Problem to solve: Take the material below and output exactly the run of lines from the one containing "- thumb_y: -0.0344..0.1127" down to the one containing "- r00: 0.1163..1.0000", with both included.
========================================
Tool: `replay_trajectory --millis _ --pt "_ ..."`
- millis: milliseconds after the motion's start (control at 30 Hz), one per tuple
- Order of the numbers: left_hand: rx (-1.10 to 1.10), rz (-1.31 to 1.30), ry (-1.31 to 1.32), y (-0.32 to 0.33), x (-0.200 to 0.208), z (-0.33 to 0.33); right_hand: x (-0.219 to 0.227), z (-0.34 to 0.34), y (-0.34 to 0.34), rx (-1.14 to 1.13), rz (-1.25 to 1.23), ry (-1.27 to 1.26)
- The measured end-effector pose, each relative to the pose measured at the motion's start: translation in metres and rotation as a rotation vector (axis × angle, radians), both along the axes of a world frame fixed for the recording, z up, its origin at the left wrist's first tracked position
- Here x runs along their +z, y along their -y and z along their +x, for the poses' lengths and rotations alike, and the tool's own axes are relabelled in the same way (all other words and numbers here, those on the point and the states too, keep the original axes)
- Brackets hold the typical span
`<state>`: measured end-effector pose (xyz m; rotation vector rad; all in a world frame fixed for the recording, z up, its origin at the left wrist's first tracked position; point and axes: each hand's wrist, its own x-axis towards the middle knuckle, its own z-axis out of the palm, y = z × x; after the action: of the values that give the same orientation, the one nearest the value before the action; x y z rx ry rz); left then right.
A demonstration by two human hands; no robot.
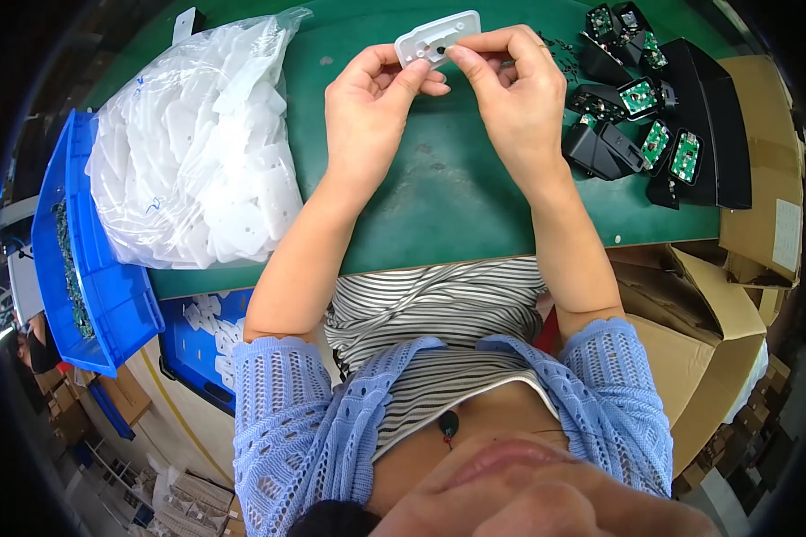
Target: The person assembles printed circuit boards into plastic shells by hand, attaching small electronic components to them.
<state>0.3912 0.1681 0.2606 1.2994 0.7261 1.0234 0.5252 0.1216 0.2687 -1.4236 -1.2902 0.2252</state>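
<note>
Over the far middle of the green table, a white plastic cover (461,25) is held tilted, its inner side with raised posts facing me. My left hand (372,103) grips its left end between thumb and fingers. At the cover's face, the closed thumb and forefinger of my right hand (521,94) meet a small black part (441,51). Whether that part is seated in the cover or only pinched cannot be made out. More small black pieces (564,61) lie scattered just right of my right hand.
A clear bag of white plastic covers (197,152) fills the table's left. Beside it hangs a blue bin (107,259) with small dark-green parts. At right, several black housings (613,148) with green circuit boards sit by a black tray (703,125). Open cardboard boxes (681,358) stand lower right.
</note>
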Motion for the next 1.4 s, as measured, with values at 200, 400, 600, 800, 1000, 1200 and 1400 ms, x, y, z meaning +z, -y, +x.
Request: replay_trajectory --millis 200,400,600,800,1000,1200,1400 --pt "-0.011 0.010 0.015 0.003 0.002 0.002 -0.008 0.005 -0.003 0.091 -0.036 -0.134" --pt "0.029 0.207 0.032 0.002 -0.002 0.005 -0.005 0.011 -0.003 0.213 -0.169 -0.310" --pt "0.055 0.213 0.045 0.002 0.006 0.003 -0.004 0.015 -0.004 0.184 -0.036 -0.346" --pt "-0.007 0.075 0.059 0.004 0.010 -0.002 0.005 0.014 -0.004 0.285 -0.012 -0.160" --pt "-0.062 0.004 0.001 0.003 0.008 -0.005 0.007 0.021 -0.001 0.343 -0.228 -0.344" --pt "-0.107 -0.066 0.040 0.000 0.013 0.003 0.002 0.018 -0.002 0.196 -0.182 -0.344" --pt "-0.035 0.048 -0.257 -0.023 0.006 -0.014 0.007 0.015 0.042 -0.082 -0.033 0.109"
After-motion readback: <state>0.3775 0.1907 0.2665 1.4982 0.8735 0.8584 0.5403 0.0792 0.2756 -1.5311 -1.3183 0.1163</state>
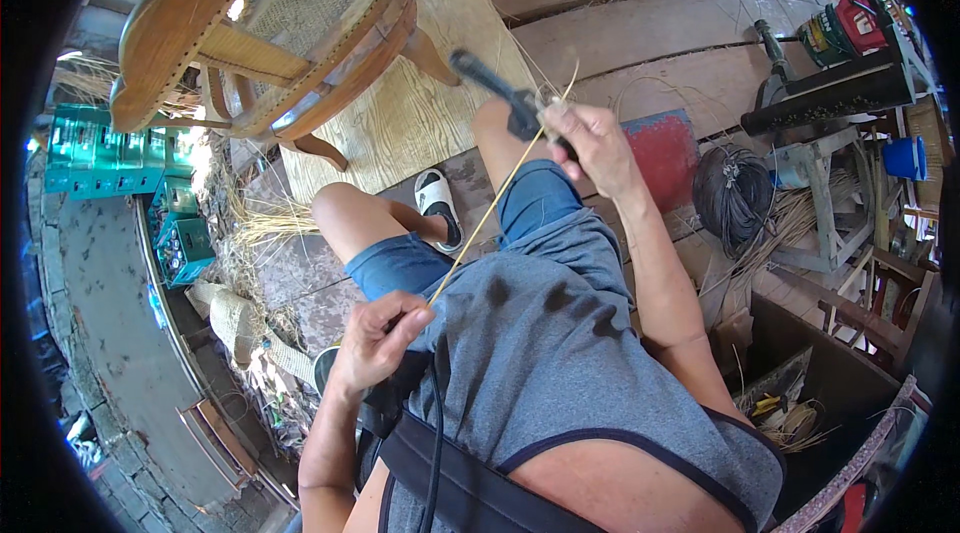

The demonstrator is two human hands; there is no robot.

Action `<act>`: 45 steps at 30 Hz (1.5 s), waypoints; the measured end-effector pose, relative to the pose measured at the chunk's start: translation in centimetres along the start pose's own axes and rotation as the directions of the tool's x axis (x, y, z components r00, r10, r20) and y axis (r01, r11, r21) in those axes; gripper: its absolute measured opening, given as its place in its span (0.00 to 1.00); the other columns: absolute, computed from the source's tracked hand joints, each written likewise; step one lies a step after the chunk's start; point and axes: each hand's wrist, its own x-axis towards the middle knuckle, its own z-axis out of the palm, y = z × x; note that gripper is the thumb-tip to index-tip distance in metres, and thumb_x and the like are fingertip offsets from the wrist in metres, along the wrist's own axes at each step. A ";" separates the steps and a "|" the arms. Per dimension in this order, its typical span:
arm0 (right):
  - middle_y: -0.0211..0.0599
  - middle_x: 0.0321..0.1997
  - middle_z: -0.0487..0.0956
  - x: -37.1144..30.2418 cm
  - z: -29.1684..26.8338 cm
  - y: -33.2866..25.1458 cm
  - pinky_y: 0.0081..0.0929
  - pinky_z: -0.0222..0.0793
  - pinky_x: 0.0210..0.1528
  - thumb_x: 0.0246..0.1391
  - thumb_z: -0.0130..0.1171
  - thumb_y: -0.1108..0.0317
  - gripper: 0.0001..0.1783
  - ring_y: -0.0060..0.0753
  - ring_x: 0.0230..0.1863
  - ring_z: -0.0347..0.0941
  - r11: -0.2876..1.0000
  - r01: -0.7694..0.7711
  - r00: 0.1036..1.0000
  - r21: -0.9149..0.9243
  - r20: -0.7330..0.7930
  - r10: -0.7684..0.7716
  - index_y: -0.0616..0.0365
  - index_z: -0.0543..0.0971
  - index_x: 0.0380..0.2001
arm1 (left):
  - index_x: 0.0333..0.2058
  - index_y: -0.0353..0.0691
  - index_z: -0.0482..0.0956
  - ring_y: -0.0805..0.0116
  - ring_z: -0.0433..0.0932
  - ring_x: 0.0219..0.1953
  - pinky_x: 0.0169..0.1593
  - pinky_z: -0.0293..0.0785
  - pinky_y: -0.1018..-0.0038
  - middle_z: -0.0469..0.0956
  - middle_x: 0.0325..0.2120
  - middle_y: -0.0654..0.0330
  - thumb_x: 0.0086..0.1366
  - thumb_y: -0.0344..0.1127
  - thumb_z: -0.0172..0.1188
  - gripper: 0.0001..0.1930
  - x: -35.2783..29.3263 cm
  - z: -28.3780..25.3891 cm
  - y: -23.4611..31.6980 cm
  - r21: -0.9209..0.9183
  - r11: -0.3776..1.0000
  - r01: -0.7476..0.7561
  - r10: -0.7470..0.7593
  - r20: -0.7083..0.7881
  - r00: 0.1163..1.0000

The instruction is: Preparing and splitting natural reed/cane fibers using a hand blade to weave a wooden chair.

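Note:
A thin yellow cane strip [490,211] runs slantwise across my lap, pulled fairly straight. My left hand [378,341], beside my left hip, is closed on its lower end. Higher up, over my right knee, my right hand [592,145] grips the strip near its upper end together with a dark tool [492,83]. The tool has a long narrow arm pointing up and left; blur keeps me from telling its kind. A wooden chair with woven cane panels [318,83] stands ahead on the left, apart from both hands.
The chair rests on a plywood board [400,128]. Loose cane strips [275,221] lie left of my legs, near green crates [110,155]. To the right are a red board [662,158], a coil of dark cord [735,195], a wooden stool [825,203] and a bucket [828,41].

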 end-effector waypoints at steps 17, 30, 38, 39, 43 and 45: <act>0.26 0.15 0.71 -4.3 5.6 0.8 0.20 0.60 0.18 0.66 0.47 0.51 0.24 0.16 0.16 0.66 0.892 0.164 0.950 -0.422 -0.177 -0.258 0.61 0.80 0.31 | 0.32 0.33 0.79 0.80 0.65 0.22 0.26 0.64 0.78 0.70 0.17 0.65 0.67 0.40 0.59 0.14 14.6 4.4 1.1 -0.046 0.981 -0.188 0.191 0.067 0.979; 0.25 0.16 0.69 -2.9 -2.0 4.8 0.14 0.53 0.11 0.64 0.51 0.54 0.18 0.13 0.11 0.59 0.954 -0.171 0.961 0.245 -0.172 0.216 0.59 0.77 0.31 | 0.32 0.33 0.79 0.78 0.69 0.21 0.25 0.65 0.77 0.73 0.17 0.59 0.66 0.33 0.58 0.08 6.8 2.9 -0.4 0.149 0.984 -0.095 0.080 0.104 0.991; 0.26 0.18 0.70 -2.5 -6.6 1.3 0.12 0.54 0.13 0.65 0.49 0.53 0.21 0.12 0.13 0.60 0.996 0.020 0.965 0.082 -0.261 0.002 0.63 0.78 0.36 | 0.34 0.34 0.82 0.71 0.75 0.22 0.30 0.72 0.74 0.77 0.19 0.57 0.64 0.37 0.62 0.10 3.2 -2.5 -0.7 0.379 0.925 -0.017 -0.106 0.300 0.948; 0.26 0.19 0.70 -3.2 -5.7 0.8 0.12 0.55 0.14 0.66 0.48 0.53 0.21 0.12 0.13 0.60 0.997 0.022 0.968 -0.074 -0.247 -0.040 0.63 0.78 0.37 | 0.41 0.34 0.81 0.64 0.79 0.30 0.38 0.75 0.70 0.81 0.28 0.53 0.63 0.41 0.62 0.15 4.9 -1.8 -0.2 0.378 0.926 -0.021 -0.101 0.300 0.948; 0.25 0.19 0.71 -5.2 -0.8 1.1 0.15 0.58 0.16 0.67 0.46 0.56 0.20 0.12 0.15 0.63 0.956 0.048 0.973 -0.290 -0.201 -0.110 0.63 0.79 0.38 | 0.47 0.29 0.76 0.59 0.79 0.42 0.47 0.74 0.69 0.80 0.38 0.47 0.64 0.50 0.60 0.26 14.8 3.9 2.2 0.148 0.952 -0.267 0.223 0.260 0.940; 0.25 0.17 0.71 -5.8 1.4 1.6 0.17 0.59 0.17 0.67 0.45 0.56 0.21 0.14 0.14 0.64 0.955 0.045 0.973 -0.294 -0.205 -0.109 0.62 0.80 0.37 | 0.37 0.29 0.77 0.77 0.74 0.26 0.30 0.70 0.79 0.77 0.25 0.59 0.68 0.46 0.57 0.20 16.7 6.8 1.8 -0.034 0.981 -0.191 0.193 0.244 0.950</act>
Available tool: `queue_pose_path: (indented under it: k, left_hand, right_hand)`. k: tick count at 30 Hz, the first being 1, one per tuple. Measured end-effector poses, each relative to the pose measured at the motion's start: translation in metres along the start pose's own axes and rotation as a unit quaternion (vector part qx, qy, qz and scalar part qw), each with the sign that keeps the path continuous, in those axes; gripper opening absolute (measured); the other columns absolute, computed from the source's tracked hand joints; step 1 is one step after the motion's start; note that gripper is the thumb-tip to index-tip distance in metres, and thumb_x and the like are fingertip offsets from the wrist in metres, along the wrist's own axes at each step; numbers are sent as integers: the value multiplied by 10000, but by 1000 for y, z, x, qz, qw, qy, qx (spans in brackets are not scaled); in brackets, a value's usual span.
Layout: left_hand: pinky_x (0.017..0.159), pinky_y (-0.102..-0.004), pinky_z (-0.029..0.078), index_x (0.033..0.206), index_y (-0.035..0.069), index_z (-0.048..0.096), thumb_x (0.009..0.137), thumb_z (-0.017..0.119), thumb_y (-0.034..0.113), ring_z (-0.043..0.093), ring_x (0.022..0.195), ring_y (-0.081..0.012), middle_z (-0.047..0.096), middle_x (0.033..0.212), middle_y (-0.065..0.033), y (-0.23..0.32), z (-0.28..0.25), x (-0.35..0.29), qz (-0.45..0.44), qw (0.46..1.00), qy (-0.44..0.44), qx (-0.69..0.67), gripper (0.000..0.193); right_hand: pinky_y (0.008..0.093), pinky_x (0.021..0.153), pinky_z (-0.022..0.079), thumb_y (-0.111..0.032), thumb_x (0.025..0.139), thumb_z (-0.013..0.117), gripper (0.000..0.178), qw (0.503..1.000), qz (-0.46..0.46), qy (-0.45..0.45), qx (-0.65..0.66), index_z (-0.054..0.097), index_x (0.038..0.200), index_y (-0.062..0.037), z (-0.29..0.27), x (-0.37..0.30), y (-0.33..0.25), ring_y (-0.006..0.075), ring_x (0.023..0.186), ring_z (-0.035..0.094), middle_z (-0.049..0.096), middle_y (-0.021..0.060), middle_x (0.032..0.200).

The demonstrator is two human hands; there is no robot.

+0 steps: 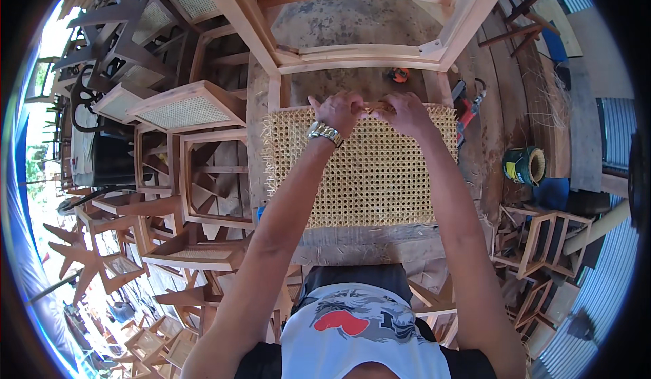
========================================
Answer section:
  - thumb_y: -0.0344..0.1127
  - thumb_z: -0.0172..0.1188
  - gripper: 0.0001..0.1930
  - x: -35.2783..29.3263 cm
  - z: -28.3780..25.3891 cm
  - y: -23.4611..31.6980 cm
  - r21: -0.9209..0.9183
  - r11: -0.3776..1.0000
  - r01: -0.7476..0.7561
  - r10: -0.7470..0.7593
  - r20: -0.7083..0.7881
  - r00: 0.1163..1.0000

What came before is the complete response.